4. Be clever and clear.
Print savings Everyone wants to be frugal without losing quality; here’s a way to achieve both: Change fonts.
Printer.com tested 10 fonts with 11 point Arial as the baseline. The frugal quality winner was 10 point Century Gothic, saving a whopping 31% over the benchmark Arial.
That's about $20 a year for individuals printing 25 pages a week — sounds like about one ink cartridge a year.
Wisebread.com lists 10 other ways to save on printing costs.
Role reversal among the media The “nastiness index” for the media keeps rising as they “now seem to be both the purveyors and often the targets of ugly attacks,” writes Howard Kurtz in The Washington Post. His citations:
> Salon calls Fox News racist.
> Fox says mainstream organs Obama lap dogs.

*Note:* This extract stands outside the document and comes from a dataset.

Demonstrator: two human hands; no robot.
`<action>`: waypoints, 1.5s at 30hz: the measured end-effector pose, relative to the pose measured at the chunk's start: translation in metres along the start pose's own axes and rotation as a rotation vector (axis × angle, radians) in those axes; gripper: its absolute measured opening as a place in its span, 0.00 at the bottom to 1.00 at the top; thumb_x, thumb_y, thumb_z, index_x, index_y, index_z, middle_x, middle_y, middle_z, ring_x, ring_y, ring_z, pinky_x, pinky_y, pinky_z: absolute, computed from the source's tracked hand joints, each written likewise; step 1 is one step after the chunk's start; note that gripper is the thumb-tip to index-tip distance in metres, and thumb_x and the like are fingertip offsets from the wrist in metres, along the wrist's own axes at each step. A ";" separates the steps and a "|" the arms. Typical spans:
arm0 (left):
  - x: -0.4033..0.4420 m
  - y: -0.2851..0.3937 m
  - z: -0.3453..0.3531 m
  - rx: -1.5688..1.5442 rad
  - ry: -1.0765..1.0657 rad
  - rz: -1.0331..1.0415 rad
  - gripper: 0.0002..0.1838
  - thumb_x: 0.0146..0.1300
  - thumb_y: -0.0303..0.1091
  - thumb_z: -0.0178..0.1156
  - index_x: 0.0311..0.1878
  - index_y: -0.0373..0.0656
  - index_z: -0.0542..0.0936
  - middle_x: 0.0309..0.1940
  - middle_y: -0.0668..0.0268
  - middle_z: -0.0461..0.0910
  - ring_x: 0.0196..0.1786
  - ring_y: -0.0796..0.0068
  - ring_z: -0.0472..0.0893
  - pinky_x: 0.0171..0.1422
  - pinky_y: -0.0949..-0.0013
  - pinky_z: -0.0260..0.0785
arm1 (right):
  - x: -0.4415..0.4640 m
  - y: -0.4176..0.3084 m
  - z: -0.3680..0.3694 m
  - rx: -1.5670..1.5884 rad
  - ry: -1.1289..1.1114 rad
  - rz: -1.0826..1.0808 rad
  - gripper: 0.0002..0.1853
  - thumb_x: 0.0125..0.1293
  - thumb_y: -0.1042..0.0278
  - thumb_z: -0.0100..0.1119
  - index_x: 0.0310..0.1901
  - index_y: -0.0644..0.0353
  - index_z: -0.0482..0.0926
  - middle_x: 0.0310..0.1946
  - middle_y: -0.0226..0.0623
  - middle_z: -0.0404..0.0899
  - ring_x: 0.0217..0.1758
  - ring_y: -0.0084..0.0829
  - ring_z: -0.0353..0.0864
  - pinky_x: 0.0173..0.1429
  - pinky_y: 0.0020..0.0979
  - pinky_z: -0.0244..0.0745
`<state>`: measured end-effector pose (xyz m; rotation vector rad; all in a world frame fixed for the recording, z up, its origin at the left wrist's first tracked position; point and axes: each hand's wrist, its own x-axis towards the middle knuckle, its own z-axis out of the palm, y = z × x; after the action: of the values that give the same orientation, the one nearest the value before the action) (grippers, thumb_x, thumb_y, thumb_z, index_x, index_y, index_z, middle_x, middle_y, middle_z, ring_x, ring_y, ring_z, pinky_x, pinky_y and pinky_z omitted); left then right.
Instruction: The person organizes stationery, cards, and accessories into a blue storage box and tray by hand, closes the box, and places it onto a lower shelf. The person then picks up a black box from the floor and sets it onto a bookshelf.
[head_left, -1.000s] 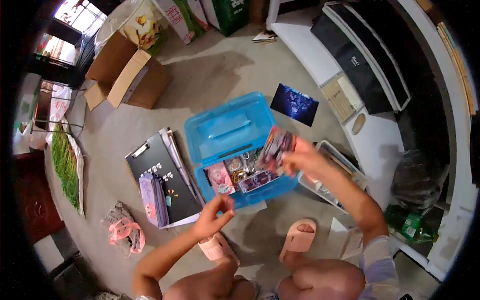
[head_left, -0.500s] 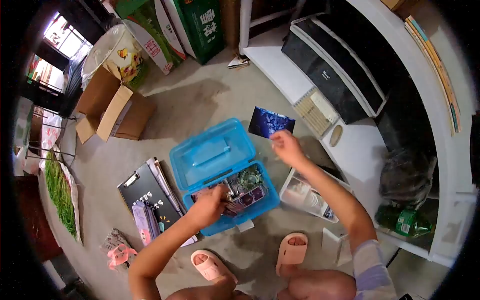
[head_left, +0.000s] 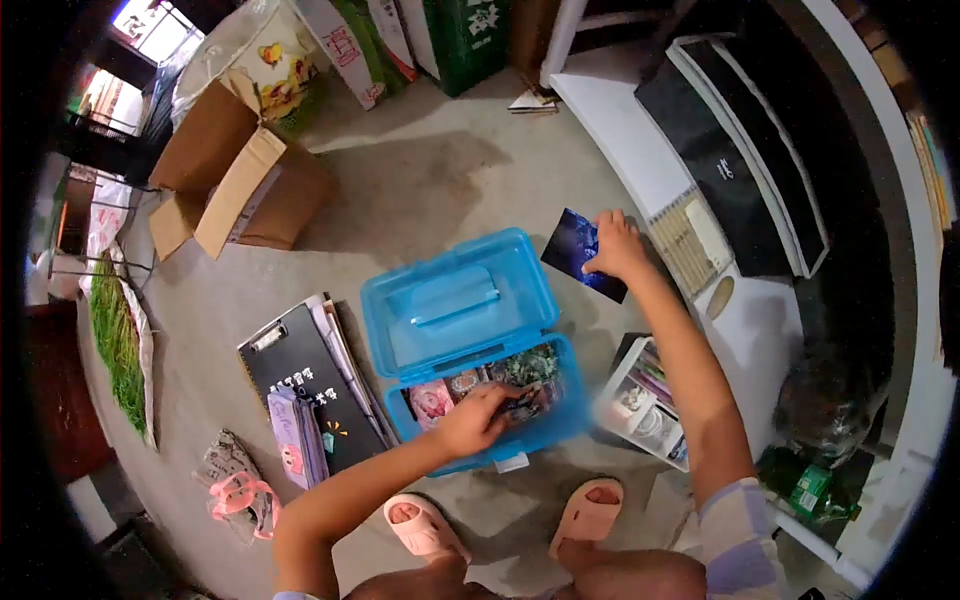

> E-mails wish death to Limbaugh.
> Others say Fred Barnes is racist.
> Michael Hastings of Rolling Stone accused a lapse in journalistic ethics in McChrystal story.
> Defenders accused of being military lackeys.
“It's journalism as blood sport, performed for the masses,” Kurtz wrote.
Makes one yearn for the good ole days of the Spanish American War, when New York Journal publisher William Randolph Hearst told his artist Frederick Remington, "You furnish the pictures, and I'll furnish the war!"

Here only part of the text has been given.